Saturday, June 16, 2007

Google, Paper Tiger?

Interesting news:

There was encouraging news for the growing army of Google-haters yesterday when a leading internet advertising researcher suggested that the search engine’s stranglehold on online promotions was looser than he had expected.

Bill Tancer, a research analyst at Hitwise, the internet research firm, said that eBay’s decision to pull all its advertising from Google in the US had had only a small impact on the “traffic” flowing from the search engine to the online auctioneer’s site.

Some 9.6 per cent of eBay visitors came from Google on Tuesday, the first full day that the boycott was in effect, compared with 10.6 per cent on the previous Tuesday, Mr Tancer said.

“Before I pulled the data, I was expecting a bigger drop given the drastic removal of sponsored listing ads by eBay,” he said.

He added that that the impact of eBay’s advertising withdrawal was reduced by the fact that 25 per cent of users visiting the internet auctioneer from Google do so after searching for eBay, rather than by clicking on one of the “sponsored links” that appear next to other search results.

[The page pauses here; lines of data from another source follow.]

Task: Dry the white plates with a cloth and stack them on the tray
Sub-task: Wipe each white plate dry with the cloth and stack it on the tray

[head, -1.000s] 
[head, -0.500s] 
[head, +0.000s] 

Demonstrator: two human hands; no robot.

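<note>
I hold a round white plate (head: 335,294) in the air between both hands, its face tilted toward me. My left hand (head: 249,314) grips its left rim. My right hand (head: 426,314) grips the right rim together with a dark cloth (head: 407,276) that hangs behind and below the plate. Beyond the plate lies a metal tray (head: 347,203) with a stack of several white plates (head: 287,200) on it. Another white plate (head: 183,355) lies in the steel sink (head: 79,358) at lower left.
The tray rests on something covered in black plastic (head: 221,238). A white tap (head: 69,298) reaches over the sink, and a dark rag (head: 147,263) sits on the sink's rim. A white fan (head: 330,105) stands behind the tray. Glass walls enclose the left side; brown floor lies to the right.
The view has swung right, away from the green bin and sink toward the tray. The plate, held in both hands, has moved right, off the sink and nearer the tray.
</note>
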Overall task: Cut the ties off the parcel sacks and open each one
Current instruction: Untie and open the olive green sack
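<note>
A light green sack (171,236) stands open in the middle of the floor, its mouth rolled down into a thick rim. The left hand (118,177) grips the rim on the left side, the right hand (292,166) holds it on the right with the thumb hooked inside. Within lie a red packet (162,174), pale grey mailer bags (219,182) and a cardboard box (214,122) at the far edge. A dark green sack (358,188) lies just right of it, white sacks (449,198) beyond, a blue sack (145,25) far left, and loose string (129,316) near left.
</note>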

The data suggests that Google may be less powerful than people thought, at a time when the search engine is seeking to widen its empire – and drawing fresh criticism almost every day as a result of its perceived growing dominance.

Overstated somewhat I believe. eBay's traffic from Google comes not from its ads, but from search queries. Were Google to boycott eBay in its search listings by reconfiguring its algorithms to demote eBay listings (in opposite fashion to what it does to promote Wikipedia entries), the auction site's traffic would decrease markedly.